(Records drawn from a dataset)
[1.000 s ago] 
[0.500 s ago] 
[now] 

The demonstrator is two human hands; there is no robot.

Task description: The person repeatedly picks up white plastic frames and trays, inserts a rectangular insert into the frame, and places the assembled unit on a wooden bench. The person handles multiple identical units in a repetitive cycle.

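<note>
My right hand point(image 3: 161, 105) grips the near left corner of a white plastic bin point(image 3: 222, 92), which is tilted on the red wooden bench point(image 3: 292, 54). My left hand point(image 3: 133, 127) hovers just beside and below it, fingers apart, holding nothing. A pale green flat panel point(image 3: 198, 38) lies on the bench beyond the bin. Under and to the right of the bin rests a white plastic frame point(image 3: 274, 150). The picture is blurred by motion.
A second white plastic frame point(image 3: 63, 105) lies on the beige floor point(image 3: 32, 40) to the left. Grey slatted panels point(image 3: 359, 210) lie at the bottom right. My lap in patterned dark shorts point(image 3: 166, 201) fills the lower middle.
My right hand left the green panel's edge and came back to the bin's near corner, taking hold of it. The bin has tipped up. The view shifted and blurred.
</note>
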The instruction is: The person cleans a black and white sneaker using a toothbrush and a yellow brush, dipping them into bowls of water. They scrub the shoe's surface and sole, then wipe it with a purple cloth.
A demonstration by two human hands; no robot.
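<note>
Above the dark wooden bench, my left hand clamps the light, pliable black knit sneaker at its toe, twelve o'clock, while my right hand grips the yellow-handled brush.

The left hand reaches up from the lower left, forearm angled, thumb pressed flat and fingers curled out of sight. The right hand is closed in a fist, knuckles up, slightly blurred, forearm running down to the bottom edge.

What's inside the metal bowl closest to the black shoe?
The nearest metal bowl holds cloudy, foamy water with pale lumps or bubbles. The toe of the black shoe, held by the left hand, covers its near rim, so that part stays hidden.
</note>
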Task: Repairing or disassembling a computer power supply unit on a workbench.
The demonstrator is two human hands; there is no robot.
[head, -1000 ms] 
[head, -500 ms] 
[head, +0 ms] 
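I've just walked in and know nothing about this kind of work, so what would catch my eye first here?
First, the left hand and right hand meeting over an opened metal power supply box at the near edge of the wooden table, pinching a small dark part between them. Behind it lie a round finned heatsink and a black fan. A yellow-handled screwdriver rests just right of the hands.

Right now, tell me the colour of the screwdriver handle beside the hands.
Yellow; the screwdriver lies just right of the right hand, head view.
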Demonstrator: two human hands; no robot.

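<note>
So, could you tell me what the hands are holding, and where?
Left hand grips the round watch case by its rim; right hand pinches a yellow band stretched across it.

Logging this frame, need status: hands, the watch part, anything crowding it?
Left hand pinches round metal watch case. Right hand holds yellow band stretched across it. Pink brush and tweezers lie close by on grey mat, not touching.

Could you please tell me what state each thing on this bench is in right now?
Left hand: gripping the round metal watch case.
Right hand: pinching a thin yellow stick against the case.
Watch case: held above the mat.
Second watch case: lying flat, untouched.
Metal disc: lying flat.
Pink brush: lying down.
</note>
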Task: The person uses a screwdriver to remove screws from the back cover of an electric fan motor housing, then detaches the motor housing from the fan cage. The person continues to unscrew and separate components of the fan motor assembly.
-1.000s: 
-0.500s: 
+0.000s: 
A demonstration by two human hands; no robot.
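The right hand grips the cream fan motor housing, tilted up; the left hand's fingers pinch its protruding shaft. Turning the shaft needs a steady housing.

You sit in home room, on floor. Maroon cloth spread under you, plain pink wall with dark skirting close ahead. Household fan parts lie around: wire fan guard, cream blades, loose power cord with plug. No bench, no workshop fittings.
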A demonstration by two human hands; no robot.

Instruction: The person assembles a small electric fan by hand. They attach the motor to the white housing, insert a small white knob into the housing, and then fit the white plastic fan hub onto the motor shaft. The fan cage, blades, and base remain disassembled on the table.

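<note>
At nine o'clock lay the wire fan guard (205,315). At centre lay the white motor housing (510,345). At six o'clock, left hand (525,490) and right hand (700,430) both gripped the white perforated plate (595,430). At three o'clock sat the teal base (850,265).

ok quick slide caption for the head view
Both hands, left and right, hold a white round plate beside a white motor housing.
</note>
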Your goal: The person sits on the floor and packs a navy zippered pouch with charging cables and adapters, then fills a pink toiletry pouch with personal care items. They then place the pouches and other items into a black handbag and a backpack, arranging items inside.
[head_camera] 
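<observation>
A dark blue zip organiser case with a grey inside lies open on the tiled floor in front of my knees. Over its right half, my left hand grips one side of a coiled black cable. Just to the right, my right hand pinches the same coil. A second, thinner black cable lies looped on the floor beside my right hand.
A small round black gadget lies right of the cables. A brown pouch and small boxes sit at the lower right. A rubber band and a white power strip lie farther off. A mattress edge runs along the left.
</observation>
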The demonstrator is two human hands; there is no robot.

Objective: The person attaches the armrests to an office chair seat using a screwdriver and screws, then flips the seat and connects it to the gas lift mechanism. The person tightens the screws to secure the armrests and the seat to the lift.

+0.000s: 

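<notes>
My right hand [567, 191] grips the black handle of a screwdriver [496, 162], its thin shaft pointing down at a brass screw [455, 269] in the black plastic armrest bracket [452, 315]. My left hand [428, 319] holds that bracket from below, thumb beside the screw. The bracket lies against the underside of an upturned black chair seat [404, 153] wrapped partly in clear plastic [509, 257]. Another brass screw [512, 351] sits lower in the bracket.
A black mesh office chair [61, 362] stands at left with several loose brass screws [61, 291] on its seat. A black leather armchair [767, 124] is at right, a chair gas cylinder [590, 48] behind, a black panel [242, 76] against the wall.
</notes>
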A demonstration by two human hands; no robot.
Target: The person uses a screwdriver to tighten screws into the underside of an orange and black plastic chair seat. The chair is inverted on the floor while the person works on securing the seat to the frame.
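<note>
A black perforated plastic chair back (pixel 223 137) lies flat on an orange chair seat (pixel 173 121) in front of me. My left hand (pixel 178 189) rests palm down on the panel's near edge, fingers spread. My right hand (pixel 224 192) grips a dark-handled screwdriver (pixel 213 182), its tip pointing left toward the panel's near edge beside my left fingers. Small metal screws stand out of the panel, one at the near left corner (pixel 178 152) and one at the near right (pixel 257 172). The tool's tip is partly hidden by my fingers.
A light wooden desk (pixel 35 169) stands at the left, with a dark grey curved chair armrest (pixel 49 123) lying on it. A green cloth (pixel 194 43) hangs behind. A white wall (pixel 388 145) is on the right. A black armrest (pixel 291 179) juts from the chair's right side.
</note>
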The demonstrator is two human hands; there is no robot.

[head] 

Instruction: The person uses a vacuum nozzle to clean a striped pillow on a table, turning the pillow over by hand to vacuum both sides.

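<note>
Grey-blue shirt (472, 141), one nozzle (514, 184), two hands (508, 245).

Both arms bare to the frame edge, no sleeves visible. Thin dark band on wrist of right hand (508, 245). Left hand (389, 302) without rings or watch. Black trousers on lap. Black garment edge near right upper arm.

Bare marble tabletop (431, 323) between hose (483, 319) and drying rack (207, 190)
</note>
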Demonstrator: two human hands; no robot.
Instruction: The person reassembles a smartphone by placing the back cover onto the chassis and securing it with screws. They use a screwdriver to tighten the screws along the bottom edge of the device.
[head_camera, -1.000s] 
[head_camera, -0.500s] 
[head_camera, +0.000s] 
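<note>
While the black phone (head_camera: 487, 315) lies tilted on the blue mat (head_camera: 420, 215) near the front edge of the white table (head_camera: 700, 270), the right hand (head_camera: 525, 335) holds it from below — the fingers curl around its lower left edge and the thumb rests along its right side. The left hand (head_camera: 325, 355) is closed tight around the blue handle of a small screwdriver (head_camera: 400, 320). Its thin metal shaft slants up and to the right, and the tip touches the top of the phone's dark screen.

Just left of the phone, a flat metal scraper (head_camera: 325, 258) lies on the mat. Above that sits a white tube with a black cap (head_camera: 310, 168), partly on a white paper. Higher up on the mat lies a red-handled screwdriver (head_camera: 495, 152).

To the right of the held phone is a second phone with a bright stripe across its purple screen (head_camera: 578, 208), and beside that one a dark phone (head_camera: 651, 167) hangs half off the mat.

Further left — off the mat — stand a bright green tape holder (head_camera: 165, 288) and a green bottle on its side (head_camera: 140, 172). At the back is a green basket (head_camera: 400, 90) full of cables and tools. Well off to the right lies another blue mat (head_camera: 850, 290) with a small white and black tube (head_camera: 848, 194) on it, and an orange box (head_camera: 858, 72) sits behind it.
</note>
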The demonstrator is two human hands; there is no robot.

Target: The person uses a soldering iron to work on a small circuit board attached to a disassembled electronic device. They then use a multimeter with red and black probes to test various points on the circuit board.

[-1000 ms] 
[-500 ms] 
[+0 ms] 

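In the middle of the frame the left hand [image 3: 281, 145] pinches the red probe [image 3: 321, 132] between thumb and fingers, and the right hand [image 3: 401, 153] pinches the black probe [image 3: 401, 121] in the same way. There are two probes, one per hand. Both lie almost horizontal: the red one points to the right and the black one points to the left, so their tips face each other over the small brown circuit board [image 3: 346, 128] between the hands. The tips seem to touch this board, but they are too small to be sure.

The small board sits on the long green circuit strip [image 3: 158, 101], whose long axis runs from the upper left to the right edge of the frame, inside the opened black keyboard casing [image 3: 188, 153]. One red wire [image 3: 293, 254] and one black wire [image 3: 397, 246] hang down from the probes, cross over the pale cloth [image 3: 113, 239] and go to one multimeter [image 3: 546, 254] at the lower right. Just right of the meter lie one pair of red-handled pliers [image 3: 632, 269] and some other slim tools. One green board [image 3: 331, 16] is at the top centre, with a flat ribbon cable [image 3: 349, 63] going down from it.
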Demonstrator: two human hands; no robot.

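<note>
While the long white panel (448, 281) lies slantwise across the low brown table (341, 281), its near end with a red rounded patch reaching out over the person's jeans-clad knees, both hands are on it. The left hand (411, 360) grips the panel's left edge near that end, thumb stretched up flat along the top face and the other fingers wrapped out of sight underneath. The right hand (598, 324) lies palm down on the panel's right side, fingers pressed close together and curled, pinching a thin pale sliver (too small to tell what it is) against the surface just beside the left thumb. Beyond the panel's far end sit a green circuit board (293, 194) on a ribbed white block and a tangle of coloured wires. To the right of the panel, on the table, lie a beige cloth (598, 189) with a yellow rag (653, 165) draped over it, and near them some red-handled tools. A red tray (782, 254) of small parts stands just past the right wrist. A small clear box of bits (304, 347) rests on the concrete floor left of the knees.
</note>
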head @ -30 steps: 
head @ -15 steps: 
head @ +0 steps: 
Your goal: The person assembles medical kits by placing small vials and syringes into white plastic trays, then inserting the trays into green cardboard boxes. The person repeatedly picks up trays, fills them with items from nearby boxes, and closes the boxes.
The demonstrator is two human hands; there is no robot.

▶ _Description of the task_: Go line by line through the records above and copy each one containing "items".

▶ _Response to this task_:
Your goal: The person sits on the floor and packs a navy zippered pouch with charging cables and adapters, then fills a pink toiletry pouch with personal care items. They then place the pouches and other items into a black handbag and a backpack, arranging items inside.
Your goal: The person assembles medical kits by placing small vials and syringes into white plastic trays, then inserting the trays into green cardboard boxes. The person repeatedly picks up trays, fills them with items from nearby boxes, and closes the boxes.

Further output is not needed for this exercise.